I am 23 years old and my parents are beyond strict. Yes, I appreciate that they take care of me and they have always been loving and generous however I can not take their strictness anymore! Today I went out for my friends birthday - got home at 10 pm and my dad blew up on me saying that I’m never home and I am not allowed to go out on weekdays. Unbelievable right? I didn’t move out of my house for college because my school is only 25 minutes away but even that causes a strain on my education. I stayed at home for my parents and I’m just now realizing that they are taking advantage of that and becoming more controlling. I am a good kid - i have never gotten myself into bad situations and I feel they should trust me. Then my dad goes to my sister and asks if the reason I’m staying out because I’m dating someone (yes I’m not allowed to date). My sister who is also strict for NO reason tells me I need to figure “things” out. Like are you serious? I’ve dealt with situations like this plenty of times, however today was the final straw. I decided that for grad school I am going to move out, even though at the time I will feel bad and reconsider it but I want to write this post so i REMEMBER this incident. I know I am complaining a lot but I’ve been dealing with this my whole life and I feel its held me back from so many opportunities. Of course family is my top priority and I love them more than anything but I feel there should be a balance between a parent and their child. As of right now my parents aren’t giving me that and I don’t feel that changing anytime soon unless I get married. So once again, GRAD school but this time I am MOVING OUT so this way I can live my life and love and appreciate my parents even more. I don’t want to live at home knowing its putting a strain between my parents and I.

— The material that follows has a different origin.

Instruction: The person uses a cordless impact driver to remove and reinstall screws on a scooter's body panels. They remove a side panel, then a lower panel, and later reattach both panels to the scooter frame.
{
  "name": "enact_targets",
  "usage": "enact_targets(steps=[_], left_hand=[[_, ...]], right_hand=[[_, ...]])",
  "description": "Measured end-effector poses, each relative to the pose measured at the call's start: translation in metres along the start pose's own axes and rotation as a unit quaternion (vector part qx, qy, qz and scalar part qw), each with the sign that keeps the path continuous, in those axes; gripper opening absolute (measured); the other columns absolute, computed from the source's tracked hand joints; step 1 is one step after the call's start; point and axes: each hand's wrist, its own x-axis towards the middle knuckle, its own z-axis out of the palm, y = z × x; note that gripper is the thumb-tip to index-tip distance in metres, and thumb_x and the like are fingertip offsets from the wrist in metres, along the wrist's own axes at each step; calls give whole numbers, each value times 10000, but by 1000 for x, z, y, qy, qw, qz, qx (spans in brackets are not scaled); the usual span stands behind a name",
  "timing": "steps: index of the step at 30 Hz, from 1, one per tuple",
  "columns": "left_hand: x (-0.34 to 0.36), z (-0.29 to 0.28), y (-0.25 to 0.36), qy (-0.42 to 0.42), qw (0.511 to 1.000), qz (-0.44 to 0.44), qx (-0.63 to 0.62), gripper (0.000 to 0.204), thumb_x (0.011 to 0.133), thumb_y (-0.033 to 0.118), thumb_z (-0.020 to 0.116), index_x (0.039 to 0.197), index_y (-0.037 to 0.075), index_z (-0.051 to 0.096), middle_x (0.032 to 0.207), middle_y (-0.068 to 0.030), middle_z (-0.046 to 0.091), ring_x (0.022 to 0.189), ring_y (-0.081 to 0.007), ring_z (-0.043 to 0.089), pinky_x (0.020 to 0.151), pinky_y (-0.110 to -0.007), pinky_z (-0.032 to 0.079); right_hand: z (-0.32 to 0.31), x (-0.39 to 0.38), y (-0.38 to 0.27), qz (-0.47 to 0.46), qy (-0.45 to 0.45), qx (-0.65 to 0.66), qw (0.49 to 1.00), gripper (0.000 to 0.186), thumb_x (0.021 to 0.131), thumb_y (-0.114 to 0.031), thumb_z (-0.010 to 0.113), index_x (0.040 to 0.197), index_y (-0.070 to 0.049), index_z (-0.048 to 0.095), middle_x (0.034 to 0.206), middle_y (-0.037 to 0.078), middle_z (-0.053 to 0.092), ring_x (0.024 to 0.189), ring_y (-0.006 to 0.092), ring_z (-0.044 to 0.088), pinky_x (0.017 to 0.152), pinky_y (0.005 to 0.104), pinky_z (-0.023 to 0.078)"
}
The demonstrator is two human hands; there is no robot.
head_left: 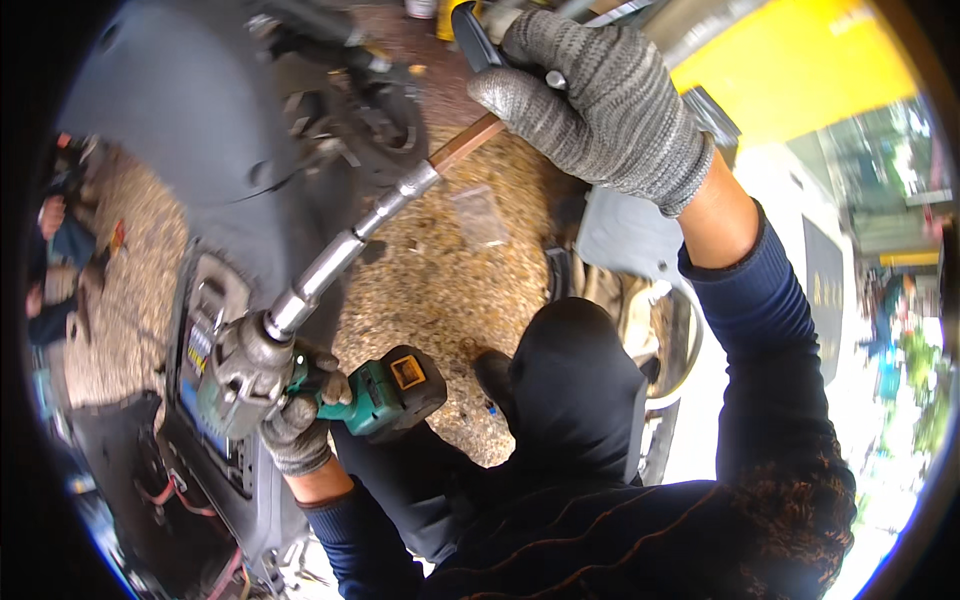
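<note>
My left hand [300, 425], in a grey knit glove, is wrapped round the handle of a teal cordless impact wrench [240, 385]. A long silver socket extension [330, 265] runs from its nose up to the right and ends in a brown bar [466, 143]. My right hand [610, 105], gloved alike, is closed at the upper middle, its thumb beside the far end of that bar. A small metal pin [556, 79] shows between thumb and fingers. Just past the fingertips is a dark curved piece [474, 38]; whether I grip it is unclear.
A dark scooter body panel [190, 120] rises at the left, with an opened compartment [215, 290] below it. A clear plastic bag [480, 215] lies on the pebbled floor [430, 300]. Yellow and white panels [790, 65] stand at the right. Another person's hand [52, 215] shows far left.
</note>
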Motion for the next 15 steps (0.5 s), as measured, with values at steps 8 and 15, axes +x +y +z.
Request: enact_targets(steps=[8, 15], left_hand=[[86, -18, -137, -194, 952, -233, -48, 622, 738, 131, 803, 1279, 16, 517, 1127, -186, 638, 778, -234, 601, 705, -405, 504], [109, -53, -254, -179, 903, -389, 38, 440, 756, 145, 809, 1130, 6, 623, 1002, -124, 681, 726, -246, 661, 606, -385, 561]], right_hand=[[-50, -186, -10, 356, -90, -12, 930, 376, 910, -421, 656, 935, -47, 633, 591, 121, 615, 574, 316, 651, 535, 389, 520], [25, -376, -21, 615, -108, 76, 777, 360, 923, -371, 639, 915, -11, 627, 694, 189, 663, 652, 336, 673, 621, 432, 523]])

You’re too old for your parents to have that amount of control over your life. You have to weigh your relationships with the burden you have to take to maintain them - and in my opinion, your burden outweighs the relationship. I would seriously have a talk with them after you move out (so as to not stir up an argument that could have an immediate negative effect on your life while you’re still living with them) about it if they keep their hand in your life like that. You don’t have to cut them out of your life, but you have to be the one to push them to give you more independence. Be calm, be understanding, be patient, but put your own life above what they want if you continue having this sort of conflict.
Their house, their rules. Get a job and move out. Seriously, I understand you love and want to respect your parents, so either abide by their rules or move out.
@GA2012MOM - I can often agree with the point that it’s their house and their rules. However…not being allowed to date? That is a completely unreasonable amount of control for a parent to have over a 23 year old. If they don’t want to allow boyfriends/girlfriends at their house, and if they want to set a curfew, then that is entirely up to them. But to say that OP is not even allowed to date? No. That’s not okay.
Every parent-child relationship needs to transition at some point from being parent and child to being two adults. It sounds like you want to make this transition, but your parents are resisting. Something that’s part of this transition is moving out and becoming financially independent, and doing this may be helpful in initiating this transition (or at least, helpful for your sanity). It’s time to start making steps in this direction. Becoming financially independent will give you a lot more freedom to live your life how you want to live it. Your parents may be mad or upset, but it’s normal to move out and it’s normal to begin to support yourself independently.